To find out, they raised both groups of larvae in a lab. If stream and cave populations were the same species, both groups should’ve transformed into adults in a controlled environment.
But as larvae from the stream grew their jaguar spots and shrunk their paddle tails, cave larvae stuck to the water and never turned into terrestrial adults. This is evidence that the Empire Cave population may be a separate species.
“I don’t know if this is a unique species,” Sinervo says. Genetic tests would be needed to confirm anything.
There are other unique species in this particular cave system, including two unnamed crustaceans- an aquatic isopod and amphipod. They are proven to be endemic, meaning they live nowhere else on earth. It’s also likely that they’re the underground salamander’s food of choice.
If other creatures had time to take up this underground real-estate and evolve into new species, maybe salamanders had time to do the same.
Since Empire Cave is only a porthole to the greater cave system, it’s impossible to say how many underground salamanders there could be. “We happen to have one or two salamanders with territory that comes up the little holes that go into the Empire Cave,” Sinervo says, “There may be a stable population, but we only see the tip of the iceberg.”

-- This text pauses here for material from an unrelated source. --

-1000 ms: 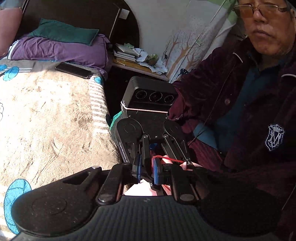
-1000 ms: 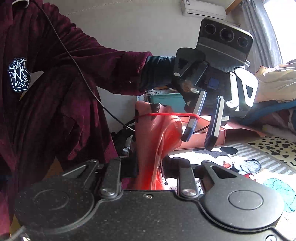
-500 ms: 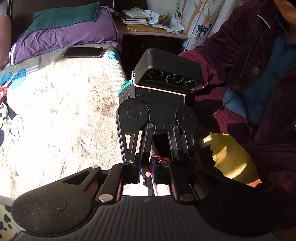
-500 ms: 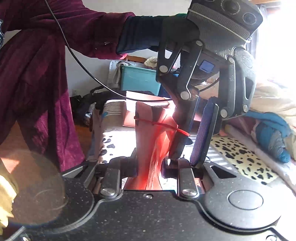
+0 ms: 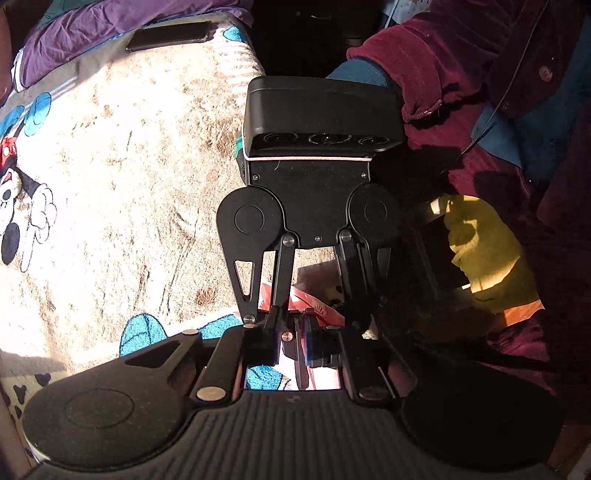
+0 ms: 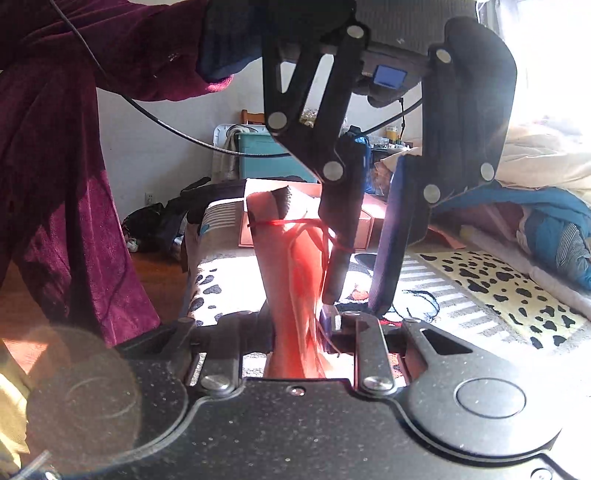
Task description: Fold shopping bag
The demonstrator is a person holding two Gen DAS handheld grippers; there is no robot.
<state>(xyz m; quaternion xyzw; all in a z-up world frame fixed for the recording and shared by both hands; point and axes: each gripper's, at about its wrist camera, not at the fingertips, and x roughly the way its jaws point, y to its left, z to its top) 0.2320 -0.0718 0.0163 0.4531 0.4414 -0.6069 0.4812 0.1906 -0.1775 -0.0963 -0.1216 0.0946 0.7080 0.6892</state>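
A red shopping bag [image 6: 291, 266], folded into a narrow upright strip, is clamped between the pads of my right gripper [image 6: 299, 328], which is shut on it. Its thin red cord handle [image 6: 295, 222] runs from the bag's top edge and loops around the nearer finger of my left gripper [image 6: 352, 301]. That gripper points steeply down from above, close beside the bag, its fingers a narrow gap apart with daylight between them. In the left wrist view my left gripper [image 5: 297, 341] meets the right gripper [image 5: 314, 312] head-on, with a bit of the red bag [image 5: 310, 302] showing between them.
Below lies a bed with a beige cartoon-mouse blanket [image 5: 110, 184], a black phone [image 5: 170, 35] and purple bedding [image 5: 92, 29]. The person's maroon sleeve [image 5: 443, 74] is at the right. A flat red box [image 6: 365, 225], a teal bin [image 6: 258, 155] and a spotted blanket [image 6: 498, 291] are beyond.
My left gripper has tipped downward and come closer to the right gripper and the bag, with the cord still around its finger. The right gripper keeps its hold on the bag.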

Sinervo’s study happened before the drought. In recent years water levels haven’t risen high enough to permeate Empire Cave, making it impossible to collect salamander larvae and continue further work. Water levels might rise high enough this year, after more rain.
Empire Cave and its adjoining networks are in the dark, figuratively. People could do more work to understand the underground Giant Salamander population, or any of the other cave species.
Aboveground activities could have an effect on underground ecosystems.
“We have to be very careful about certain things," Sinervo says, "People drive up to campus and park their cars. Oil drips off their cars, and water carries oil into the cave gulch ecosystem. It’s not a great situation.”
Sinervo would like to see regulations to protect the salamanders and the cave they inhabit. If these salamanders are in fact a separate species, they could become subject to protection under the Endangered Species Act. But if they aren’t unique, there could be other ways to indirectly protect them and their cave ecosystem.
Sinervo points out that there are other very rare species living in the cave, such as the blind cave amphipod and isopod, that could be protected under law; doing so would indirectly protect the paedomorphic giant salamanders. "They're just not on the endangered species [list]," he says.
But, “Life is life. The Endangered Species Act isn’t the Endangered Vertebrate Act,” Sinervo says, “It’s pretty clear, it should be equal protection under the law.”